Fellenberg K, Hauser N C, Brors B, Neutzner A, Hoheisel J D, Vingron M
Department of Theoretical Bioinformatics, German Cancer Research Center, PO 101949, D-69009 Heidelberg, Germany.
Proc Natl Acad Sci U S A. 2001 Sep 11;98(19):10781-6. doi: 10.1073/pnas.181597298. Epub 2001 Sep 4.
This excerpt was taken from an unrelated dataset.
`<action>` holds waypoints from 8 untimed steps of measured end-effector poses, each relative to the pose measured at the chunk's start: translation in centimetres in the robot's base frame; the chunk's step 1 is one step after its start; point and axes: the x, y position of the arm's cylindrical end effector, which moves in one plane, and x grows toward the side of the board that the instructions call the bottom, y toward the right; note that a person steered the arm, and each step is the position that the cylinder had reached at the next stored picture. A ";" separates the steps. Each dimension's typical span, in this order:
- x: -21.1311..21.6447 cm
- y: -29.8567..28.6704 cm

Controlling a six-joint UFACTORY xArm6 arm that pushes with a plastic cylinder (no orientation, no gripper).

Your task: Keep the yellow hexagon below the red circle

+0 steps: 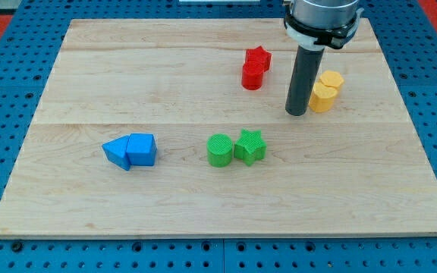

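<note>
on the pale wooden table (89,76), eight small blocks in four touching pairs; toward the view's top, a red star block (259,57) touching a red circle block (253,76) just below it; at the view's right, a yellow hexagon block (331,80) touching a second yellow block (322,98), shape unclear, just below and left of it; yellow hexagon level with the red circle, well to its right, not below it; dark rod tool with no jaws, so nothing to open, close or grip; my tip (297,113) down on the table just left of the lower yellow block, right of and below the red pair; lower down, a green circle block (220,150) touching a green star block (249,146); at the view's left, a blue triangular block (117,153) touching a second blue block (142,150).
</note>
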 end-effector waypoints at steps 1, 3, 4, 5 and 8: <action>1.4 2.1; 1.0 10.2; -2.5 10.4; -5.3 11.1; -3.4 1.6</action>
Correspondence analysis is an explorative computational method for the study of associations between variables. Much like principal component analysis, it displays a low-dimensional projection of the data, e.g., into a plane. It does this, though, for two variables simultaneously, thus revealing associations between them. Here, we demonstrate the applicability of correspondence analysis to and high value for the analysis of microarray data, displaying associations between genes and experiments. To introduce the method, we show its application to the well-known Saccharomyces cerevisiae cell-cycle synchronization data by Spellman et al. [Spellman, P. T., Sherlock, G., Zhang, M. Q., Iyer, V. R., Anders, K., Eisen, M. B., Brown, P. O., Botstein, D. & Futcher, B. (1998) Mol. Biol. Cell 9, 3273-3297], allowing for comparison with their visualization of this data set. Furthermore, we apply correspondence analysis to a non-time-series data set of our own, thus supporting its general applicability to microarray data of different complexity, underlying structure, and experimental strategy (both two-channel fluorescence-tag and radioactive labeling).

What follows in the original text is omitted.